A complete, unaltered copy of the listing is needed. Write it out.

··· Supplied information ···

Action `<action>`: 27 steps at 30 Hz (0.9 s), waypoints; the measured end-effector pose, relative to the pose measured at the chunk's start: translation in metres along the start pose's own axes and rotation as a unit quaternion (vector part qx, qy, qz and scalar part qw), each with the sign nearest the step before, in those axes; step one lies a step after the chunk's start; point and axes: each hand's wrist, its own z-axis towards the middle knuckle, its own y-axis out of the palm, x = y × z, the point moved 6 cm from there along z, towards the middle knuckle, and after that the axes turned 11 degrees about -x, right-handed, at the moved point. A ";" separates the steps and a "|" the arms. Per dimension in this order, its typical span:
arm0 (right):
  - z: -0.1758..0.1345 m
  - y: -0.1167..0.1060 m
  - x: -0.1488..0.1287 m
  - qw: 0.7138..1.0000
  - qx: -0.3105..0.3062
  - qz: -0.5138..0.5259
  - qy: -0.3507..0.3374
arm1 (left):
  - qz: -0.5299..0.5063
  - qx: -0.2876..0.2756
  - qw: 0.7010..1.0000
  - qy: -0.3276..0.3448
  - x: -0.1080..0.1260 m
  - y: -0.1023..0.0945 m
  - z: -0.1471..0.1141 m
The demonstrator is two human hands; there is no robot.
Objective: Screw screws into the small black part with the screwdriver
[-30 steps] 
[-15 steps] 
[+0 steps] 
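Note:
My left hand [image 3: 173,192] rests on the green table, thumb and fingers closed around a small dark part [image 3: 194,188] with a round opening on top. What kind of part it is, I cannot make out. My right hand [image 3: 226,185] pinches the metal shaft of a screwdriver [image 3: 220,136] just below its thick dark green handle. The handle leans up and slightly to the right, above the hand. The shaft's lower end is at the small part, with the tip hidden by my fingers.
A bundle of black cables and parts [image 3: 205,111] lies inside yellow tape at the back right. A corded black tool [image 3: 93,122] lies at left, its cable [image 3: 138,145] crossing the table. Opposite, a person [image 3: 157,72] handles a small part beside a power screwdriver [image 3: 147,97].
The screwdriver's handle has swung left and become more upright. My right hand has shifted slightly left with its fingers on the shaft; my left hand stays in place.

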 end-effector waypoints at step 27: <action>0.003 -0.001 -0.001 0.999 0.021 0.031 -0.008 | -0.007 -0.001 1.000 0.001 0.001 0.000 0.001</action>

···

Response to the exercise:
Action `<action>`: 27 steps at 30 Hz (0.9 s), waypoints; the measured end-effector pose, relative to the pose measured at the chunk's start: translation in metres along the start pose's own axes and rotation as a unit quaternion (vector part qx, qy, qz and scalar part qw), each with the sign nearest the step before, in those axes; step one lies a step after the chunk's start; point and axes: each hand's wrist, its own z-axis towards the middle knuckle, its own y-axis out of the palm, x = y × z, the point moved 6 cm from there along z, towards the middle knuckle, and after that the axes turned 11 degrees about -x, right-handed, at the moved point. A ";" separates the steps and a "|" the arms. Per dimension in this order, its typical span:
arm0 (right):
  - z: -0.1758..0.1345 m
  - y: -0.1167..0.1060 m
  - x: -0.1488..0.1287 m
  - qw: 0.7138..1.0000
  - qx: -0.3105..0.3062
  - qz: -0.5138..0.5259
  - qy: -0.3507..0.3374
arm1 (left):
  - qz: -0.5299..0.5063
  - qx: -0.2876..0.2756
  - qw: 0.7010..1.0000
  - qy: -0.3276..0.3448
  - x: -0.1080..0.1260 m
  - y: -0.1023..0.0945 m
  - z: -0.1471..0.1141 m
The demonstrator is two human hands; there is no robot.
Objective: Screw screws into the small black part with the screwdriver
[-30 steps] 
[-15 steps] 
[+0 steps] 
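Note:
My left hand [image 3: 173,192] rests on the green table, thumb and fingers closed around a small dark part [image 3: 194,188] with a round opening on top. What kind of part it is, I cannot make out. My right hand [image 3: 226,185] pinches the metal shaft of a screwdriver [image 3: 220,136] just below its thick dark green handle. The handle leans up and slightly to the right, above the hand. The shaft's lower end is at the small part, with the tip hidden by my fingers.
A bundle of black cables and parts [image 3: 205,111] lies inside yellow tape at the back right. A corded black tool [image 3: 93,122] lies at left, its cable [image 3: 138,145] crossing the table. Opposite, a person [image 3: 157,72] handles a small part beside a power screwdriver [image 3: 147,97].
The screwdriver's handle has swung left and become more upright. My right hand has shifted slightly left with its fingers on the shaft; my left hand stays in place.
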
 end-effector waypoints at step 27: <action>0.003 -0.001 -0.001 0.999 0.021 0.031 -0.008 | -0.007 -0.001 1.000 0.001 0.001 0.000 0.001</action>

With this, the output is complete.